_Exercise_
State the number of lines in the material below that have "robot" in them, without any other text.

_Supplied records_
☆ ☆ ☆
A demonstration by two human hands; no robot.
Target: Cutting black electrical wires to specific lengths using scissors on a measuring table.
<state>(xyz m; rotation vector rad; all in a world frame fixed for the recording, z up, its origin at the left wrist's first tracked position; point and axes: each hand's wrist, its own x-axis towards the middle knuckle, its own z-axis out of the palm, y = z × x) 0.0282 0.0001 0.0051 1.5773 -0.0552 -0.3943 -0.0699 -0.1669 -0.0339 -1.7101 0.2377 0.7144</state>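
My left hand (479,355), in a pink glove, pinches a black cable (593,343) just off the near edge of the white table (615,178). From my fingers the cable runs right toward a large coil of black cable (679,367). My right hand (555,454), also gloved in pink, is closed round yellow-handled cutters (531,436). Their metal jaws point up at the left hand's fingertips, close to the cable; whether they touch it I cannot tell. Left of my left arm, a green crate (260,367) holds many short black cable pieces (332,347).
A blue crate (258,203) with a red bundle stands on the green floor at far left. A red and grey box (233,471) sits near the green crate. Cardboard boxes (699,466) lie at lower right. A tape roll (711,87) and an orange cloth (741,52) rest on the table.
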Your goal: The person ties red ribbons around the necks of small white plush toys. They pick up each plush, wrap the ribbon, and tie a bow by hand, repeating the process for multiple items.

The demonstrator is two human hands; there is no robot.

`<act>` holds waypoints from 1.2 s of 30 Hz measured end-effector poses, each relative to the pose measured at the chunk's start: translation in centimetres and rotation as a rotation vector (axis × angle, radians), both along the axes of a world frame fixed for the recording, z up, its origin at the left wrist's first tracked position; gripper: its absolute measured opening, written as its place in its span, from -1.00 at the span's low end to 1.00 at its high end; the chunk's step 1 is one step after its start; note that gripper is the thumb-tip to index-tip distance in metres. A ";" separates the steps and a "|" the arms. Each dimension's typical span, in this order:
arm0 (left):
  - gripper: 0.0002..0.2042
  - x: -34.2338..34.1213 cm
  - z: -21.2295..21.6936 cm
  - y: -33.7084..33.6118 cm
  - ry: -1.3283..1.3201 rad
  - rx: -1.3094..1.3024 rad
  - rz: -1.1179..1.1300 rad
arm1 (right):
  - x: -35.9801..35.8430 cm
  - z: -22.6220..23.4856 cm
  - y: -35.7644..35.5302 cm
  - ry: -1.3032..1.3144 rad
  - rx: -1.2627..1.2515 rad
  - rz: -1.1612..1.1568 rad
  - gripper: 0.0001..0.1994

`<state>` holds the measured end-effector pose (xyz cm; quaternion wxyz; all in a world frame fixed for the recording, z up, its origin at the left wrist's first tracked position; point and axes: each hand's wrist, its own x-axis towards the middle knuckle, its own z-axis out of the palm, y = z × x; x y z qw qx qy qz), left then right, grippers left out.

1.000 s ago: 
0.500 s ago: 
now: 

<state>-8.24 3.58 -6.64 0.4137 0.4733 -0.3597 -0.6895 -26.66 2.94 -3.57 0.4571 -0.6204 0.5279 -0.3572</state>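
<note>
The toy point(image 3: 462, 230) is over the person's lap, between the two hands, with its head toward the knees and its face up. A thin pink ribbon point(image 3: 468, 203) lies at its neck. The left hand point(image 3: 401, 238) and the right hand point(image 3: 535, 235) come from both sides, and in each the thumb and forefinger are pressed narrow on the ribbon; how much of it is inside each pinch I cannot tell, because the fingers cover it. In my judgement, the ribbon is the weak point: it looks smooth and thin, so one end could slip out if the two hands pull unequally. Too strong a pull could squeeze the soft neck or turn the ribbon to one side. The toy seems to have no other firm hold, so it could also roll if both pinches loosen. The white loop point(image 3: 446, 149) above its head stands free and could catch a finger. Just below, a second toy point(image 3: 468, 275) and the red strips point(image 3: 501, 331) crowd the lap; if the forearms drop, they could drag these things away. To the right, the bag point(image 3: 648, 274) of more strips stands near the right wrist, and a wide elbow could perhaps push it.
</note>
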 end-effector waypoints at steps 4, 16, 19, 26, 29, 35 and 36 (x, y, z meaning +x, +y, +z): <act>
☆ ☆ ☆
_Result for this task_
2